How to Litter Train Your Bunny
Now you have your litter box setup with the right needs for your bunny, it’s time to litter train. It should be noted neutering your bunny will make this process easier as sex hormones make the bunny want to mark their territory often.
However, if your bunny is younger than the recommended age for neutering (4-6 months), you don’t want to put up with this! So here are some tips:
- Place the litter box in an area where the bunny can be comfortably alone such as the corner of their pen.
- Often, the bunny will pick their own spot to do their business. In this instance, it’s easier to come to them. Place the litter box where they’ve decided their favorite toilet spot is.
- Reward your bunny with more free space (more than one litter box in this instance would be a great idea) when they consistently use the litter box or with tasty treats.
- To remove the scent from your bunny marking its territory, use the water-vinegar mixture to clean any mess made outside of the litter box. Plain soap and water are not enough to remove this scent.
- If you catch your bunny doing their business outside of the litter box, pick them up during their pee or poop and place them in the litter box.
- Place pee-stained paper and poops in the litter box so the bunny knows their scent is in there and that’s where they must go.
- Place hay inside or next to the litter box as bunnies love to eat hay and do their business at the same time.
In our experience, our number one and two tips would be to interrupt your bunny when you see them going toilet outside their litter box. Place them inside straight away so they can finish their business.
Secondly, we placed a second litter box in her favorite toilet spot (the edge of the carpet up against the wall) so when she went to pee there, she would jump into her litter box instead. It seemed to work like a charm!
Common Issues with Litter Training
Smelly litter box – Usually a sign that you need to change the litter box more often. A smell test is a good indicator of if you are leaving it too long. Paper litters require changing more often compared to wood litters which can last 3+ days before requiring changing.
Digging in the litter box – This is something your bunny will naturally do, so it’s nothing to worry about except for the potential mess. You can place the litter tray inside a larger cardboard box to make it easier to clean up or make the litter box an enclosed box with a hole cut out of the side for the bunny to jump in and out.
Not using the litter box – As mentioned, this will happen when your bunny isn’t fully litter trained yet. If they are litter trained and this starts to happen, it could be a sign of your bunny telling you they aren’t happy with something. Perhaps the tray is too small or it’s too noisy or windy in that area.
It could also signal stress or medical problems. For example, introducing a new pet is very stressful for the bunny so they may start to do their business outside of the box.
This should return to normal once they get used to the new environment and stress is reduced. If you can’t identify any stressors, your fur friend may have a urinary tract infection. Take your bun to the vet to get checked if this is an abnormal behavior.

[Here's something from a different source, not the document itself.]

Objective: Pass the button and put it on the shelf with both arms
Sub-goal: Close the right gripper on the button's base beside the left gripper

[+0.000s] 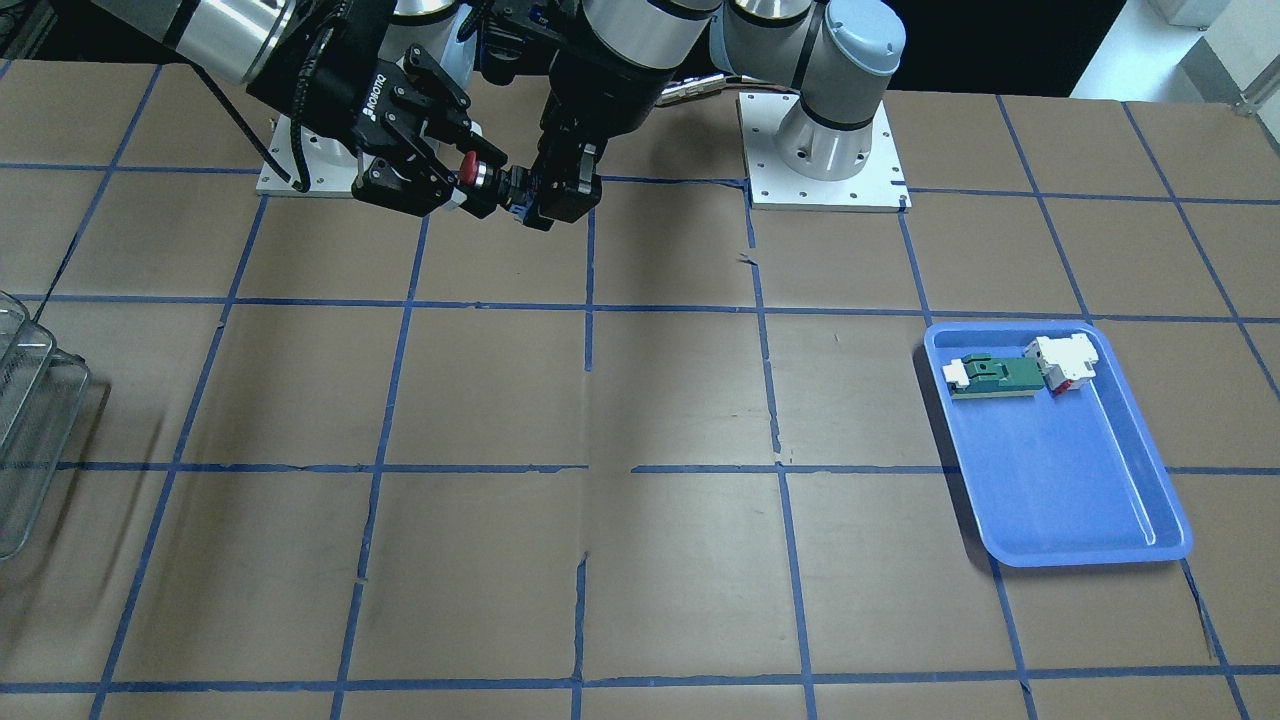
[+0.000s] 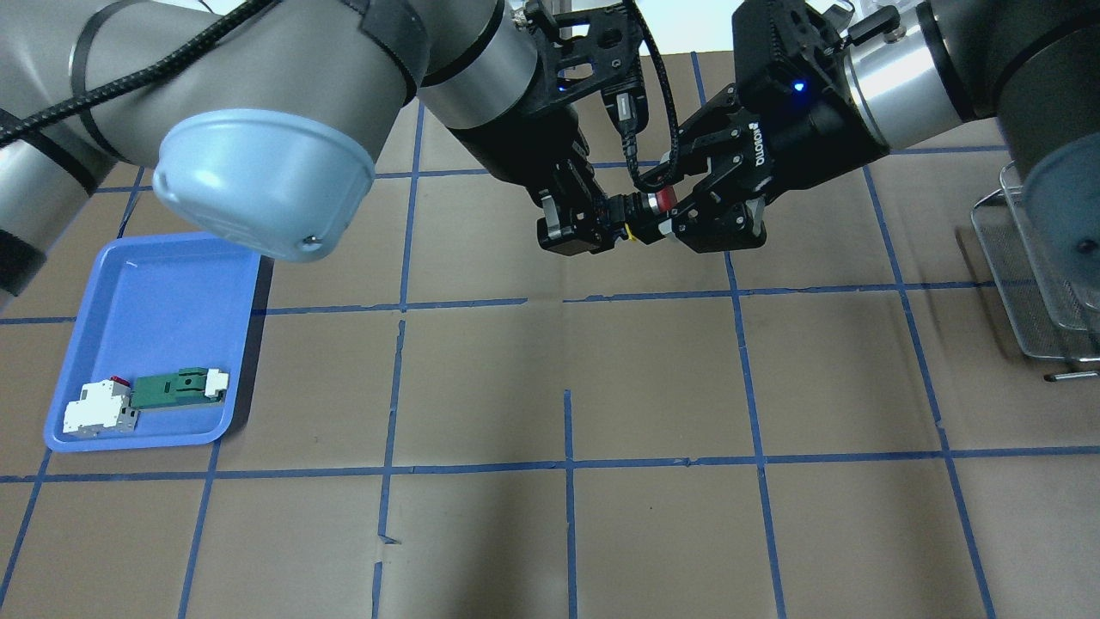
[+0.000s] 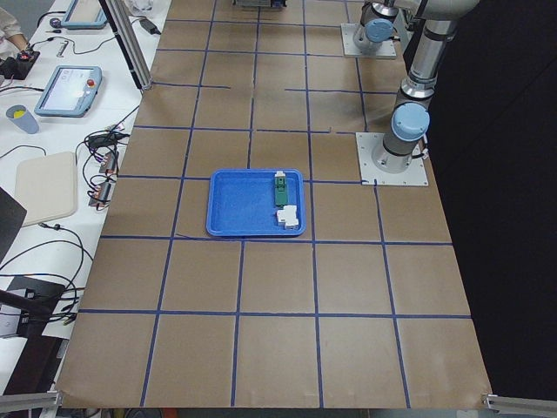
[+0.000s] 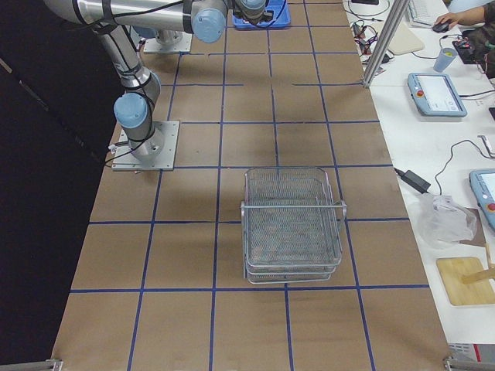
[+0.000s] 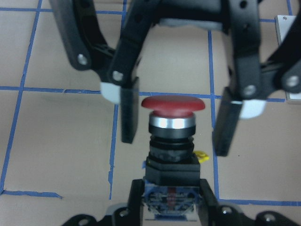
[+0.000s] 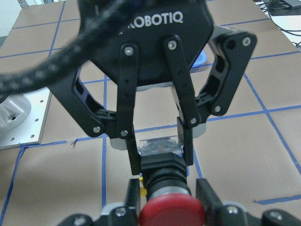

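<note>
The button (image 2: 643, 206), with its red cap, black body and clear rear block, is held level in the air between both grippers near the robot's bases. My left gripper (image 2: 606, 225) is shut on the rear block; this is clear in the left wrist view (image 5: 171, 197). My right gripper (image 2: 679, 211) is open, its fingers (image 5: 128, 115) on either side of the red cap (image 5: 173, 104) with a gap on one side. The front view shows the same meeting: button (image 1: 482, 178), left gripper (image 1: 522, 190), right gripper (image 1: 468, 172). The right wrist view shows the cap (image 6: 171, 209).
A blue tray (image 2: 163, 301) lies on the robot's left side with a green-and-white block (image 2: 176, 387) and a white boxy module (image 2: 99, 411) in it. A wire basket shelf (image 4: 292, 224) stands on the right side, also seen in the overhead view (image 2: 1031, 258).
</note>
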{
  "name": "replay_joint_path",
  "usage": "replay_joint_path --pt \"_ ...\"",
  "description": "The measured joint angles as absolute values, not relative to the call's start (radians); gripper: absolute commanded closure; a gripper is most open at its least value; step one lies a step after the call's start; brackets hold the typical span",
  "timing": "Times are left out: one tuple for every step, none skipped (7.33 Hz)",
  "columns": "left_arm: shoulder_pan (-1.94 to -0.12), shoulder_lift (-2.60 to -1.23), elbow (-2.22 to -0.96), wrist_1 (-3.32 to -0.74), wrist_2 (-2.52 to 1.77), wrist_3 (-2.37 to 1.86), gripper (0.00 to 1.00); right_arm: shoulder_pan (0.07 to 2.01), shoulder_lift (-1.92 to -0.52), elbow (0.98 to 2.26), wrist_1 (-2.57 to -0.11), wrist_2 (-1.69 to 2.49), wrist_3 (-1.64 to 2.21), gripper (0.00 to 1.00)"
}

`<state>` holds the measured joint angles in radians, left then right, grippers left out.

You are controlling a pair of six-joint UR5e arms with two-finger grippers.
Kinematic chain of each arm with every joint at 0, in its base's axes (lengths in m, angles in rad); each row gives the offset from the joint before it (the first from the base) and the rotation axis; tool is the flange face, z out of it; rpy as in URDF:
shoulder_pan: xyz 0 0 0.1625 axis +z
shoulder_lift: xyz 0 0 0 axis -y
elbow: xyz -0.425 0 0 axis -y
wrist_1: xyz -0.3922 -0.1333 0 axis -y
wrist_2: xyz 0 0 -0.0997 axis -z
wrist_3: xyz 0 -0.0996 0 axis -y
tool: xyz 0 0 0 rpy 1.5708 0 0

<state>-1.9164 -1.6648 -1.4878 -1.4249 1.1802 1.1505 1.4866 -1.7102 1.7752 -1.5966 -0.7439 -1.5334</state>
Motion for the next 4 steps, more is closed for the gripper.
replay_joint_path --pt "-1.916 -1.664 -1.488 -1.426 1.181 1.15 1.0 1.487 -1.71 1.775 -1.597 -0.747 -1.534 1.0" --pt "-1.916 -1.665 -1.488 -1.426 1.184 1.15 0.6 1.487 -1.71 1.774 -1.597 -0.75 -1.534 1.0" --pt "-1.916 -1.664 -1.488 -1.426 1.184 1.148 0.02 1.487 -1.71 1.774 -1.597 -0.752 -1.534 1.0" --pt "-1.916 -1.663 -1.487 -1.43 1.186 1.147 0.0 1.486 -1.71 1.774 -1.597 -0.755 -1.534 1.0"
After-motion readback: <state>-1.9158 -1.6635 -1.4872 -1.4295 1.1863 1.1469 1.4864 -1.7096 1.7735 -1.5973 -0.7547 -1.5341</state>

Be patient when it comes to litter training your bunny. It may take a little bit of time but once they are in the habit of using their litter box, your house will finally be pee and poop free (mostly..).
Make sure your litter box is big enough for your bunny with materials that are bunny safe and won’t cause digestive issues. Clean it regularly and work with your bun. If they like to use a certain part of the house as their toilet, place a litter tray in that location to encourage this use of the litter box.